И вдруг однажды утром то, что произошло в твоей семье, становится так неправдоподобно ясно, так просто и страшно очевидно, что само понятие «никогда» делается материальным, ощутимым на каждом шагу – там, где проходил отец, а теперь ходишь ты, в каждой вещи, к которой он прикасался и на которую нельзя смотреть без смертельной тоски. А на стене, скорбно уставясь в пустоту комнаты, в черной с позолотой рамке висит портрет, немой свидетель твоих мук и бессильного протеста, неживые черты ушедшего навсегда человека, безжалостное напоминание о его смерти. И о неминуемой смерти вообще.
Никогда…
Потом боль и потрясение запрятались глубоко внутрь и словно покрылись какой-то твердой оболочкой, ограничившей сразу их размеры, а судорога скорби уже проходила по сердцу и лицу лишь в тех случаях, когда, открыв ящик письменного стола, я брал в руки пузырек из-под нитроглицерина, именные часы, боевые ордена отца. В ушах моих тотчас раздавался стук молотка по шляпкам вколачиваемых в гроб гвоздей – жуткий звук, все перевернувший внутри. Вот этот стук со скрежетом и вывел на кладбище мать из оцепенения, и страдание, глубокая боль расширили ее бесслезные глаза, и лицо ее передернулось.

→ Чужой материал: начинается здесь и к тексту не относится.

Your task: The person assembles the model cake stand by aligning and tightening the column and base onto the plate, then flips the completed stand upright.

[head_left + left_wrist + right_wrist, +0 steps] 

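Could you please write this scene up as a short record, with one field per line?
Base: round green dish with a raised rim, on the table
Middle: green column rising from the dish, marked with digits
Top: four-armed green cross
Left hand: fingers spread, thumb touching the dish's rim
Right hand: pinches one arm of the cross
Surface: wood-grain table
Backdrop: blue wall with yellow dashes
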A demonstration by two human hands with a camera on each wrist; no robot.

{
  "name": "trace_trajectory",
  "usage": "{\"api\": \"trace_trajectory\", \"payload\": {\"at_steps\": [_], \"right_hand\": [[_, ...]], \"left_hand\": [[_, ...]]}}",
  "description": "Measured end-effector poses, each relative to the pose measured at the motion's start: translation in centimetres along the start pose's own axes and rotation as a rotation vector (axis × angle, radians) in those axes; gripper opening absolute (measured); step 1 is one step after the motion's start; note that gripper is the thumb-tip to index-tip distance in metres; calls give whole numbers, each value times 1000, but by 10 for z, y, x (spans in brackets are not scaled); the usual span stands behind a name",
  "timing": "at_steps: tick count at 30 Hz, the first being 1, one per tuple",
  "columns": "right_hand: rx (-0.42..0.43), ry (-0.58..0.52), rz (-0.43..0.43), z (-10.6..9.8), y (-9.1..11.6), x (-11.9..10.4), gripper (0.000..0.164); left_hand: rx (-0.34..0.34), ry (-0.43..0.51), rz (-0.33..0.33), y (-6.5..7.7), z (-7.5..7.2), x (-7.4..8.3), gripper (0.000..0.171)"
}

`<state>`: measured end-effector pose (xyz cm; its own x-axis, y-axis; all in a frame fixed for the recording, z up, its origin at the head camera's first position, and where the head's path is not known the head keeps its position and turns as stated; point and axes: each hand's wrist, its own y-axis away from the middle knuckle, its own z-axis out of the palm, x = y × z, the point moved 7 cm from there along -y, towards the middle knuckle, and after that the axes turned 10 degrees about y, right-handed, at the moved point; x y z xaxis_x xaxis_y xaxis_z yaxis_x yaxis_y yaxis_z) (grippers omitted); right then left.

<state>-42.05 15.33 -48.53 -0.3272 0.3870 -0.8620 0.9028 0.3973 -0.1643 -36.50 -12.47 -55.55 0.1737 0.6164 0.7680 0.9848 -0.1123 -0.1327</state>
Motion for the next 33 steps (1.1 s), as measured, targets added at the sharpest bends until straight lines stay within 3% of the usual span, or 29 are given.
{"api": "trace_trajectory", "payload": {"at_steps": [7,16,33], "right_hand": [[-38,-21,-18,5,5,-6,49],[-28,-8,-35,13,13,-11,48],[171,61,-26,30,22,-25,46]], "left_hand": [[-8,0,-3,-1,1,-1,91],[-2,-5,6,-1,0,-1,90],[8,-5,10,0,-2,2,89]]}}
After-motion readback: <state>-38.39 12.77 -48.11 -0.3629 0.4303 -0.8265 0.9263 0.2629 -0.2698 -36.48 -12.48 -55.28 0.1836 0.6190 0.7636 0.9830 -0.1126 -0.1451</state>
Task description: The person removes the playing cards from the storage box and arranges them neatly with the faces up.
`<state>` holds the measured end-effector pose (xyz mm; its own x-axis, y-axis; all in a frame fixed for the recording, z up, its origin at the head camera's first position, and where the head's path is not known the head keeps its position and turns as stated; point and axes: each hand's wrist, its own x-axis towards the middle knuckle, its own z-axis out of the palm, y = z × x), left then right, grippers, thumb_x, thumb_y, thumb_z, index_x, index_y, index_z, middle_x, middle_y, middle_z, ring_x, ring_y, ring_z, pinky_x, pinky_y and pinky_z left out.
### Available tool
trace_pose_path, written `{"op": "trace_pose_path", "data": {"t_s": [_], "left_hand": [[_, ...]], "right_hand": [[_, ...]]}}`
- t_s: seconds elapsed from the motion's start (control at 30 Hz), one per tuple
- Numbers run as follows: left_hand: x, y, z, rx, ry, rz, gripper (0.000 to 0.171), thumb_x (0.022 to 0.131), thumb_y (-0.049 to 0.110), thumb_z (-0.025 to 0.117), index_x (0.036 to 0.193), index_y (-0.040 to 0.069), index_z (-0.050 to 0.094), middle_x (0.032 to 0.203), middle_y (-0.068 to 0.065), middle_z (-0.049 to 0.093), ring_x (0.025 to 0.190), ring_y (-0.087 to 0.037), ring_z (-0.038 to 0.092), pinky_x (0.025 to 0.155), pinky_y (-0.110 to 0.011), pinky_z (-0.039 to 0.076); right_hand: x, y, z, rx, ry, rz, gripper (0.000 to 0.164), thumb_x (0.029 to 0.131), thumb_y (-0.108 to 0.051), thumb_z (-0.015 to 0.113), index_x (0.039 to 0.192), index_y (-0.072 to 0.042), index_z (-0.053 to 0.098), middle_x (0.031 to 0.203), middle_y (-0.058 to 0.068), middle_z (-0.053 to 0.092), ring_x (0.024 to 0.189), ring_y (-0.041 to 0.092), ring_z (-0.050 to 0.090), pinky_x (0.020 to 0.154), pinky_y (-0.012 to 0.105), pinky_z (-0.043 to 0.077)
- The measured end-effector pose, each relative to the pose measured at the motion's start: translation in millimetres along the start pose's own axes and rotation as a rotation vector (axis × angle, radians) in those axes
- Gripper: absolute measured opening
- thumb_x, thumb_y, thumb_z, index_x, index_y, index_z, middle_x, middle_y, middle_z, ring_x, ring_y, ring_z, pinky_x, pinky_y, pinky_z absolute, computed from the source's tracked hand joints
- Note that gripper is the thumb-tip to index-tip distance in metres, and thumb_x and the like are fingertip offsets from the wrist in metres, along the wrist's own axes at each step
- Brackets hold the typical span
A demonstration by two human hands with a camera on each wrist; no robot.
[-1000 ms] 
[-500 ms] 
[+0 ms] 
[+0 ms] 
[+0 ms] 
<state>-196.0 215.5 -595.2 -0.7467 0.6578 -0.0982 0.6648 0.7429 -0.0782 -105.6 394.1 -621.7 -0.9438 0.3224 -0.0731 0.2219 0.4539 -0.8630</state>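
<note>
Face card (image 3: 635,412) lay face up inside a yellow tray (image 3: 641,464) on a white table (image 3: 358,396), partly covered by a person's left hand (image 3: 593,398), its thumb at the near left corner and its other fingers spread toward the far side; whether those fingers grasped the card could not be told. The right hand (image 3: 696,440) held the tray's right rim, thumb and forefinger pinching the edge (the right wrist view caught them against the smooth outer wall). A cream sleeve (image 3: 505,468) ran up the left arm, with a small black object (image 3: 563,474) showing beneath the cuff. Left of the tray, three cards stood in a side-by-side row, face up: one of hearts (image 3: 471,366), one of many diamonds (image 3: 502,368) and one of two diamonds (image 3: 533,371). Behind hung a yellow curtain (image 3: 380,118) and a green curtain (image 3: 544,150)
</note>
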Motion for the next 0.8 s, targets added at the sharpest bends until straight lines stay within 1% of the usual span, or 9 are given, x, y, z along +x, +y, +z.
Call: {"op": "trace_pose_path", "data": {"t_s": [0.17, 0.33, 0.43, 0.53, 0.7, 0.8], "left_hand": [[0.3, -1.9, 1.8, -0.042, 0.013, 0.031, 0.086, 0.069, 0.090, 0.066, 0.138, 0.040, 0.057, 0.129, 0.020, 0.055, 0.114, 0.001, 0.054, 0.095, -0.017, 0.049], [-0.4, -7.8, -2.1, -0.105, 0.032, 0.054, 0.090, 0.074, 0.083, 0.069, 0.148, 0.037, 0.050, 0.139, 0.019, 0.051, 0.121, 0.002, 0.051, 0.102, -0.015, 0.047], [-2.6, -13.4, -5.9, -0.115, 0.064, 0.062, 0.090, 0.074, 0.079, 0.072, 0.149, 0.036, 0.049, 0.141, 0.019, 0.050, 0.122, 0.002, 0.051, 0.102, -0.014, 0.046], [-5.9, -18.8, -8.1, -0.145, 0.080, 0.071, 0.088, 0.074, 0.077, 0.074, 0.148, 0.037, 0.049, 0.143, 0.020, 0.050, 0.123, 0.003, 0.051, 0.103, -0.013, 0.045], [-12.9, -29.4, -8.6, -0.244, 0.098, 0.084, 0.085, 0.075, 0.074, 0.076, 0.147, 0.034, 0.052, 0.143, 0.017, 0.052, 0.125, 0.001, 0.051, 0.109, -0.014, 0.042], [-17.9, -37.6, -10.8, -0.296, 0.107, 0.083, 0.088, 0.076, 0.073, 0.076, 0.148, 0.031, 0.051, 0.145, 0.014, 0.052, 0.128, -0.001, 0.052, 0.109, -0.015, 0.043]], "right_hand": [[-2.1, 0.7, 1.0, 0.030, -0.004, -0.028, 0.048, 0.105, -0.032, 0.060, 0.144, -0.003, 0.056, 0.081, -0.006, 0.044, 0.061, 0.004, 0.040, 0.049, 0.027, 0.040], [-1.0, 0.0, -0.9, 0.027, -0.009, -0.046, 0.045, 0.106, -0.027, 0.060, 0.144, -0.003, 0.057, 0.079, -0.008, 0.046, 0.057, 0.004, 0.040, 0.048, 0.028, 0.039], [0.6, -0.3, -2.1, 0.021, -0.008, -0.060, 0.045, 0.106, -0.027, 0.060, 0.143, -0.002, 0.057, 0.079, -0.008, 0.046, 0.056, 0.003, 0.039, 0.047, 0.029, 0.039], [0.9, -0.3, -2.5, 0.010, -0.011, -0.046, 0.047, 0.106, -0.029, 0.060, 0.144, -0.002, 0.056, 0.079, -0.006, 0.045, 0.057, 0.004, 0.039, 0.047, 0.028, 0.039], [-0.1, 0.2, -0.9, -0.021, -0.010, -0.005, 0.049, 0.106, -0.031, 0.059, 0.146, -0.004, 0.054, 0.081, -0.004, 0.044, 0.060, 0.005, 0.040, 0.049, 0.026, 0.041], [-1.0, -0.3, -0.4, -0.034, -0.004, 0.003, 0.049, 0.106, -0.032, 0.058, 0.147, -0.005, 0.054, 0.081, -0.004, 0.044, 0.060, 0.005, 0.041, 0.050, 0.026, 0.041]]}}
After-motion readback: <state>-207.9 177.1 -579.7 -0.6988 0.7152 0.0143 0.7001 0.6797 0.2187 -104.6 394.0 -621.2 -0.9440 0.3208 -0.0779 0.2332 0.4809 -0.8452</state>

Посещая могилу отца, я исподволь совершил тот внутренний путь, когда олицетворением умершего человека на кладбище становится могильный холм с табличкой. Долго я не мог без тревоги смотреть на эту табличку, не мог привыкнуть к тому, что на ней написаны имя, отчество и фамилия моего отца. Моя фамилия. Это казалось невозможным, нелепым, вызывало удивление и смятение. Я уже привыкал к тому, что отца нет в живых (хотя нет-нет, да и готов был броситься за человеком, фигурой или лицом напомнившим мне отца), но вот видеть спокойно нашу с ним фамилию на могильной табличке не мог никак.